It just keeps getting better and better for Tahiti football. Appropriately enough it was the French Polynesia capital of Papeete that witnessed a slice of history and the latest chapter in a narrative that is starting to seem endless. The host nation at this year’s FIFA Beach Soccer World Cup progressed to the quarter-finals with a match to spare on Saturday, following a heart-pounding 5-3 extra-time win over USA.
Entering the OFC Nations Cup in mid-last year Tahiti were just one of several Pacific nations with high hopes, but seemingly only modest chances of success. Fast forward to the present day and Tahiti have won a maiden Oceania crown, and consequently went on to appear along some of the best nations in the world at this year’s Festival of Champions; the FIFA Confederations Cup.
Living through history
Patrick Tepa’s two late strikes against the Americans will long in the memory for the raucous capacity crowd in the purpose-built To’ato stadium in the capital, not least of all because it ensured Tahiti became the first Pacific Islands nation to reach the knockout stage of a FIFA tournament.
“We enter into the history of our country and Oceania football,” evergreen pivot Naea Bennett told FIFA.com after the match beaming with equal parts adrenalin and a sense of achievement. “It’s done, so we are very happy.”
The heat given off by everybody’s support gives you more energy, you want to fight for them.
Boasting a 15 year international career on his resume and a father, Errol, who is an icon of the national team from generations past, Bennett appreciates the significance of their achievement more than most. It is unlikely too that the sometimes sleepy Papeete has seen such a noisy crowd for a sporting event in its history. “You know when you finish a game like that and you may be tired, the heat given off by everybody’s support gives you more energy, you want to fight for them. It was very hard but I think the mentality worked for us.”
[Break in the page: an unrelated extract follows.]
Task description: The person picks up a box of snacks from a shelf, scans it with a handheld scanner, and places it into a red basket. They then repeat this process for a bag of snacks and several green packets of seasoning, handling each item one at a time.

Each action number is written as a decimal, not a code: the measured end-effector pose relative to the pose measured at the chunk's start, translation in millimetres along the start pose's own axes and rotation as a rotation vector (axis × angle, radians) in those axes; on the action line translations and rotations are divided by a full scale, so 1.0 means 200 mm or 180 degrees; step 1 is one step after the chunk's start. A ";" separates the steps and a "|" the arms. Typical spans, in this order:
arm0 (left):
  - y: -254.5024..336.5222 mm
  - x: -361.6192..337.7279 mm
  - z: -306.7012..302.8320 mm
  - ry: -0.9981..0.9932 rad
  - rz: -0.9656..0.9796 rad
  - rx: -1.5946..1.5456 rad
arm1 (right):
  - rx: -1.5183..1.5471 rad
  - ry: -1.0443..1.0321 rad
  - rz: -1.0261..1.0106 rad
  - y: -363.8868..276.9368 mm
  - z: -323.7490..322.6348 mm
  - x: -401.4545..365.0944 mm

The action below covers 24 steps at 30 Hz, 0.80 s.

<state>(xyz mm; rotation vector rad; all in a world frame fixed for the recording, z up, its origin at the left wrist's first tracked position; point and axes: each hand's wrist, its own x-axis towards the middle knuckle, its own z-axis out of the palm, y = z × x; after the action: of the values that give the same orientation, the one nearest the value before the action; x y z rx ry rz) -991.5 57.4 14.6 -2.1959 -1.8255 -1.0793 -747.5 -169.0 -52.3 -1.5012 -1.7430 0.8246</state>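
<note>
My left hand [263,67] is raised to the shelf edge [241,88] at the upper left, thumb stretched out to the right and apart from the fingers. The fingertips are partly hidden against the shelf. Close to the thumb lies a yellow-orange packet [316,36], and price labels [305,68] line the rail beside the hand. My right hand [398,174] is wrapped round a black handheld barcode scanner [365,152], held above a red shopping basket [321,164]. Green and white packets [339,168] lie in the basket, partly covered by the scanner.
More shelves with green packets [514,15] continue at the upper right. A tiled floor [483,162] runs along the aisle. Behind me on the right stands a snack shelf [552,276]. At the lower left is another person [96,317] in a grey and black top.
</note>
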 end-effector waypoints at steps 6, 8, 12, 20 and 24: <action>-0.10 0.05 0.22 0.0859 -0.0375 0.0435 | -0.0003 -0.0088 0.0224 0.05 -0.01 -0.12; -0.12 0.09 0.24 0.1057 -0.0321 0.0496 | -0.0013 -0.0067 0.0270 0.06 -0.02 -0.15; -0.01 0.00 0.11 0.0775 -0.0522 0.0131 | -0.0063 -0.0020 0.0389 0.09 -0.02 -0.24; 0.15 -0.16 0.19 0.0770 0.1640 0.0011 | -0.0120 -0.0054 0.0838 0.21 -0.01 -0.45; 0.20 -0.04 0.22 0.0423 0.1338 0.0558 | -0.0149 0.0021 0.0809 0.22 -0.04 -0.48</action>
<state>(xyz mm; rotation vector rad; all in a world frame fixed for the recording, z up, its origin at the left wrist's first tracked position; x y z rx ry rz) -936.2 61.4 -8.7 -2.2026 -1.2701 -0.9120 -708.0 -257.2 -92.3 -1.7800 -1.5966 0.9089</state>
“The atmosphere was very hot, when you hear these people, the noise that they made it’s very amazing for us, we are not used to it but it makes us very happy and strong. “
Indeed, the line of players speaking to the media after the match all spoke with a common thread; that the home crowd was a massive influence. The evidence seems to back up that point of view. USA, displaying typical resilience and spirit, hauled themselves back into the contest with two late goals to force extra time. Despite losing control of the momentum, at least on the scoreboard, it was Tahiti who found the added willpower to prevail.
"To play at home makes us stronger,” said Tahiti goalkeeper Jonathan Torohia. “It increases our desire to play and win for the Polynesian people who came here to the stadium for us. We are happy for the country."
More milestones await
Spain are next up in the final group match on Monday. The victor will claim top spot in Group A with South American kings Argentina likely awaiting the loser. Despite two narrow wins Tahiti are now on a nine match unbeaten run. A rare statistic indeed given the erratic nature of the sand-based game.
“We know now that we have our qualification for the quarter finals and maybe that had stressed us, said Bennett pointing to Tahiti’s scope for improvement. “In the quarter-finals we should play free-minded.”
Saturday night in Papeete was a very rich icing on the cake for football in French Polynesia. And one would be brave to bet against the Tiki Toa adding yet another sweet layer over the coming week. In the words of goalscoring hero Tepa: "The story continues and this is going to be written in Tahiti's history.”